> [Material provided]:
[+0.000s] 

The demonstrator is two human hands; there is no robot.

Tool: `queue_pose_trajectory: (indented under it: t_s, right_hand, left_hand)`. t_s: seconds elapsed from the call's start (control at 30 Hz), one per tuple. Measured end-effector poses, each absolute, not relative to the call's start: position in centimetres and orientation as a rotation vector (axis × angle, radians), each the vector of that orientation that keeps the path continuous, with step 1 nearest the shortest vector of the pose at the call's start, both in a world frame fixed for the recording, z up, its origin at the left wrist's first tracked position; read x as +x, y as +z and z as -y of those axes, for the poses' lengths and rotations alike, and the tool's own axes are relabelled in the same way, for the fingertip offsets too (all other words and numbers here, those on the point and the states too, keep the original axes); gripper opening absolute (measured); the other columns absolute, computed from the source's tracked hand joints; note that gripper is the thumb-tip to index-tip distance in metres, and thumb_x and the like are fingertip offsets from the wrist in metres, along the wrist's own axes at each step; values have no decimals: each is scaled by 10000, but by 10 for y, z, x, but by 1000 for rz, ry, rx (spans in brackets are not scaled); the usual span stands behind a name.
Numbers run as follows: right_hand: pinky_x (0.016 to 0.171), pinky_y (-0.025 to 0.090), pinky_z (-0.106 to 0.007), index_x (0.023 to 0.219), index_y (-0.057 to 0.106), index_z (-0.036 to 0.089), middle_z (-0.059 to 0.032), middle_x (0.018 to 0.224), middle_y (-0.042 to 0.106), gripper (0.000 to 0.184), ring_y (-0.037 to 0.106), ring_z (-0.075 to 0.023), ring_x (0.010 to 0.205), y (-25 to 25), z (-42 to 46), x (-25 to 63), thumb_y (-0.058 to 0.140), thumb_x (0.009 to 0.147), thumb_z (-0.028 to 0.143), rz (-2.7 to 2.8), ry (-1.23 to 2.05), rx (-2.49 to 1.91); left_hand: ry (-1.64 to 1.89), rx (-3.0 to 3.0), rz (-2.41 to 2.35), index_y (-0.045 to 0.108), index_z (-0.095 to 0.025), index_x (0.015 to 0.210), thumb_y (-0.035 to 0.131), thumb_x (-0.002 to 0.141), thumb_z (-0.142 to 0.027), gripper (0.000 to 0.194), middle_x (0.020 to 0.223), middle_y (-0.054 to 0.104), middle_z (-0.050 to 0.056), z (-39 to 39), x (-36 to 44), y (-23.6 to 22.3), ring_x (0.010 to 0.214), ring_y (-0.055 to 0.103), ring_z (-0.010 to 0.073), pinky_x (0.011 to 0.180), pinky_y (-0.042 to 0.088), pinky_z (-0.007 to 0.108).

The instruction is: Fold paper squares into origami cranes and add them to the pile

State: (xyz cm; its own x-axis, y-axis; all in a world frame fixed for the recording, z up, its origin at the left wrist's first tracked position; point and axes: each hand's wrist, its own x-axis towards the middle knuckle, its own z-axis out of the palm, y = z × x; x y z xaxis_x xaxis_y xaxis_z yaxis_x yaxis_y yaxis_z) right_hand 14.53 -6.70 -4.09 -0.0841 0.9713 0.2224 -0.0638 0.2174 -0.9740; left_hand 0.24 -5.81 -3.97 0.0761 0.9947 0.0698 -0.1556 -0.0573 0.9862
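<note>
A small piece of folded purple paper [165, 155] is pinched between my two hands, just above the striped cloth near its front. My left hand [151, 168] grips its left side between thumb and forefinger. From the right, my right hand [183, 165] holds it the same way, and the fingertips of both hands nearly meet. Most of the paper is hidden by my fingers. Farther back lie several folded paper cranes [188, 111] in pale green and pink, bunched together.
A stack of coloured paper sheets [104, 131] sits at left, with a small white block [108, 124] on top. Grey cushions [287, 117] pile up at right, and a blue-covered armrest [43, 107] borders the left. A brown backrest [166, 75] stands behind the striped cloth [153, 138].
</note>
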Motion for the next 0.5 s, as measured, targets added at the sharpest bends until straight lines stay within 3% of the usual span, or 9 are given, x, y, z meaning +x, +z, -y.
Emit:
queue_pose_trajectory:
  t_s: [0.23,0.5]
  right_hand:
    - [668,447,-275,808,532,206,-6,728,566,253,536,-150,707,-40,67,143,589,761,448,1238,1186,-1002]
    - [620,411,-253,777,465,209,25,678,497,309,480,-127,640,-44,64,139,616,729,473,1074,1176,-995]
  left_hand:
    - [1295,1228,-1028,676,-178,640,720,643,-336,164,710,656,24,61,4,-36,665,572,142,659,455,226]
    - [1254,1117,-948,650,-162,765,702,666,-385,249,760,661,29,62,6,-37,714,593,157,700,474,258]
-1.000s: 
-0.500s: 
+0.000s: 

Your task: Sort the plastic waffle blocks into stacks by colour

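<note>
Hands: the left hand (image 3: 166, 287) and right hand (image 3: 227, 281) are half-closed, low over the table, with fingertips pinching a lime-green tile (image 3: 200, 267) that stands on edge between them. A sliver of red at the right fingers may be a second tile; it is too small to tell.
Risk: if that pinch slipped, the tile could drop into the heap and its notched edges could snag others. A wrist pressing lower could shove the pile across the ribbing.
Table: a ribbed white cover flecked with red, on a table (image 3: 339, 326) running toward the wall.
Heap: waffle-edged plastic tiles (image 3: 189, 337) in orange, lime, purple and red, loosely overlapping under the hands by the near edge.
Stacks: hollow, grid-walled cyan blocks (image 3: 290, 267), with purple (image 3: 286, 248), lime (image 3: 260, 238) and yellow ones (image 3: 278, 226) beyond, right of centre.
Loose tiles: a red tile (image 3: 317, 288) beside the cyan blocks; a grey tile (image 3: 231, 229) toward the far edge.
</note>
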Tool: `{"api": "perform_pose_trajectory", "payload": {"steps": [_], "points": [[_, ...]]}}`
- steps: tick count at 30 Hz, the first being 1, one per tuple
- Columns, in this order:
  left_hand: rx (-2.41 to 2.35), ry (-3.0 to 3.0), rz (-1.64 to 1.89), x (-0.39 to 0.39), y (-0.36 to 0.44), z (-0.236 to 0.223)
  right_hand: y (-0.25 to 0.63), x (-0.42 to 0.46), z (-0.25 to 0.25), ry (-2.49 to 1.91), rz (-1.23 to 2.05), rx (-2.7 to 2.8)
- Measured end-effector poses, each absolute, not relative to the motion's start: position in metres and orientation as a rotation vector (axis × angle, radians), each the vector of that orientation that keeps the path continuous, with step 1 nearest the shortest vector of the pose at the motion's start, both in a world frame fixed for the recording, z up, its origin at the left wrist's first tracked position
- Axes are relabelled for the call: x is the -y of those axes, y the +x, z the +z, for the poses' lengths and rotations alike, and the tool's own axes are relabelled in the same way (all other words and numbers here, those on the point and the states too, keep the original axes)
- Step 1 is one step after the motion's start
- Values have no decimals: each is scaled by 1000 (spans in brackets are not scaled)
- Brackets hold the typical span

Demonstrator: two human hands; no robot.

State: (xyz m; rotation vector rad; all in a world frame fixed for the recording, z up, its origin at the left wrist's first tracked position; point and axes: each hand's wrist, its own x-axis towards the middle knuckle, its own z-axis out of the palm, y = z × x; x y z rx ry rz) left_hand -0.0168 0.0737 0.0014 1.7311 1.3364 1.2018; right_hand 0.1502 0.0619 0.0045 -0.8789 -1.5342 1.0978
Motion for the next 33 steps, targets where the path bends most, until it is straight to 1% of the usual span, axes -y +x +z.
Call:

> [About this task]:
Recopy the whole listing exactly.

> [Answer section]:
[+0.000s] 

The demonstrator is two human hands; there is no robot.

Tool: `queue_pose_trajectory: (indented under it: t_s, right_hand, left_hand)`. t_s: seconds elapsed from the call's start (control at 30 Hz), one per tuple. Measured end-effector poses, each absolute, not relative to the call's start: position in centimetres and orientation as a rotation vector (axis × angle, radians), each the vector of that orientation that keeps the path continuous, with step 1 nearest the shortest vector of the pose at the call's start, both in a world frame fixed for the recording, z up, its origin at the left wrist's first tracked position; read x as +x, y as +z and z as -y of those axes, for the poses' lengths and rotations alike, and the tool's own axes are relabelled in the same way, for the fingertip offsets too (all other words and numbers here, those on the point and the states too, keep the original axes); gripper opening absolute (measured); the other columns absolute, computed from the source's tracked hand joints; note that gripper is the thumb-tip to index-tip distance in metres, and thumb_x and the like are fingertip offsets from the wrist in metres, along the wrist's own axes at each step; values have no decimals: each is scaled by 10000, but by 10 for y, z, x, but by 1000 for rz, ry, rx (spans in brackets are not scaled); the usual span stands behind a name.
Numbers run as follows: right_hand: pinky_x (0.016 to 0.171), pinky_y (-0.025 to 0.090), pinky_z (-0.106 to 0.007), index_x (0.023 to 0.219), index_y (-0.057 to 0.106), index_z (-0.036 to 0.089), middle_z (-0.059 to 0.032), middle_x (0.018 to 0.224), middle_y (-0.042 to 0.106), gripper (0.000 to 0.184), ring_y (-0.037 to 0.106), ring_z (-0.075 to 0.023), ring_x (0.010 to 0.205), y (-25 to 25), z (-42 to 46), x (-25 to 63), thumb_y (-0.058 to 0.140), thumb_x (0.009 to 0.147), thumb_z (-0.028 to 0.143), rz (-2.7 to 2.8), ry (-1.23 to 2.05), rx (-2.49 to 1.91); left_hand: ry (-1.64 to 1.89), rx (-3.0 to 3.0), rz (-2.41 to 2.35), index_y (-0.045 to 0.108), index_z (-0.095 to 0.025), index_x (0.015 to 0.210), thumb_y (-0.035 to 0.131), thumb_x (-0.002 to 0.141), thumb_z (-0.142 to 0.027), gripper (0.000 to 0.194), middle_x (0.020 to 0.223), middle_y (-0.054 to 0.104), middle_z (-0.050 to 0.056), z (-39 to 39), x (-36 to 44), y (-23.6 to 22.3), ring_x (0.010 to 0.214), ring_y (-0.055 to 0.103), ring_z (-0.010 to 0.073), pinky_x (0.011 to 0.180), pinky_y (-0.042 to 0.088), pinky_z (-0.007 to 0.108).

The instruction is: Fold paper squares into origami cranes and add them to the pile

State: (xyz cm; its own x-axis, y-axis; all in a world frame fixed for the recording, z up, its origin at the left wrist's first tracked position; point and axes: each hand's wrist, its own x-axis towards the middle knuckle, its own z-axis out of the palm, y = z × x; x y z xaxis_x xaxis_y xaxis_z yaxis_x yaxis_y yaxis_z) right_hand 14.53 -6.70 -4.09 -0.0841 0.9713 0.2224 -0.0638 0.2174 -0.9740; left_hand 0.24 -5.81 -3.97 0.0761 0.9947 0.0698 -0.1556 -0.0573 0.9862
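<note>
A small piece of folded purple paper [165, 155] is pinched between my two hands, just above the striped cloth near its front. My left hand [151, 168] grips its left side between thumb and forefinger. From the right, my right hand [183, 165] holds it the same way, and the fingertips of both hands nearly meet. Most of the paper is hidden by my fingers. Farther back lie several folded paper cranes [188, 111] in pale green and pink, bunched together.
A stack of coloured paper sheets [104, 131] sits at left, with a small white block [108, 124] on top. Grey cushions [287, 117] pile up at right, and a blue-covered armrest [43, 107] borders the left. A brown backrest [166, 75] stands behind the striped cloth [153, 138].
</note>
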Motion for the next 0.5 s, as measured, targets added at the sharpest bends until straight lines stay within 3% of the usual span, or 9 are given, x, y, z meaning +x, +z, -y.
Emit:
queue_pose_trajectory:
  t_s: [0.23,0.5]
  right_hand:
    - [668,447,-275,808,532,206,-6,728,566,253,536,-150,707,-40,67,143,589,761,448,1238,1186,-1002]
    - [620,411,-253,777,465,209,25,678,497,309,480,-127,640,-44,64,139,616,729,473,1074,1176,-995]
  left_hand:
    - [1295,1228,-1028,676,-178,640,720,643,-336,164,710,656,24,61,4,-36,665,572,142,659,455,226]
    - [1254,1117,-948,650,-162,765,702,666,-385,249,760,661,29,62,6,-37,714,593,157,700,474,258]
-1.000s: 
-0.500s: 
+0.000s: 

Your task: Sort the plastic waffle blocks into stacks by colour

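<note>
Hands: the left hand (image 3: 166, 287) and right hand (image 3: 227, 281) are half-closed, low over the table, with fingertips pinching a lime-green tile (image 3: 200, 267) that stands on edge between them. A sliver of red at the right fingers may be a second tile; it is too small to tell.
Risk: if that pinch slipped, the tile could drop into the heap and its notched edges could snag others. A wrist pressing lower could shove the pile across the ribbing.
Table: a ribbed white cover flecked with red, on a table (image 3: 339, 326) running toward the wall.
Heap: waffle-edged plastic tiles (image 3: 189, 337) in orange, lime, purple and red, loosely overlapping under the hands by the near edge.
Stacks: hollow, grid-walled cyan blocks (image 3: 290, 267), with purple (image 3: 286, 248), lime (image 3: 260, 238) and yellow ones (image 3: 278, 226) beyond, right of centre.
Loose tiles: a red tile (image 3: 317, 288) beside the cyan blocks; a grey tile (image 3: 231, 229) toward the far edge.
</note>
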Tool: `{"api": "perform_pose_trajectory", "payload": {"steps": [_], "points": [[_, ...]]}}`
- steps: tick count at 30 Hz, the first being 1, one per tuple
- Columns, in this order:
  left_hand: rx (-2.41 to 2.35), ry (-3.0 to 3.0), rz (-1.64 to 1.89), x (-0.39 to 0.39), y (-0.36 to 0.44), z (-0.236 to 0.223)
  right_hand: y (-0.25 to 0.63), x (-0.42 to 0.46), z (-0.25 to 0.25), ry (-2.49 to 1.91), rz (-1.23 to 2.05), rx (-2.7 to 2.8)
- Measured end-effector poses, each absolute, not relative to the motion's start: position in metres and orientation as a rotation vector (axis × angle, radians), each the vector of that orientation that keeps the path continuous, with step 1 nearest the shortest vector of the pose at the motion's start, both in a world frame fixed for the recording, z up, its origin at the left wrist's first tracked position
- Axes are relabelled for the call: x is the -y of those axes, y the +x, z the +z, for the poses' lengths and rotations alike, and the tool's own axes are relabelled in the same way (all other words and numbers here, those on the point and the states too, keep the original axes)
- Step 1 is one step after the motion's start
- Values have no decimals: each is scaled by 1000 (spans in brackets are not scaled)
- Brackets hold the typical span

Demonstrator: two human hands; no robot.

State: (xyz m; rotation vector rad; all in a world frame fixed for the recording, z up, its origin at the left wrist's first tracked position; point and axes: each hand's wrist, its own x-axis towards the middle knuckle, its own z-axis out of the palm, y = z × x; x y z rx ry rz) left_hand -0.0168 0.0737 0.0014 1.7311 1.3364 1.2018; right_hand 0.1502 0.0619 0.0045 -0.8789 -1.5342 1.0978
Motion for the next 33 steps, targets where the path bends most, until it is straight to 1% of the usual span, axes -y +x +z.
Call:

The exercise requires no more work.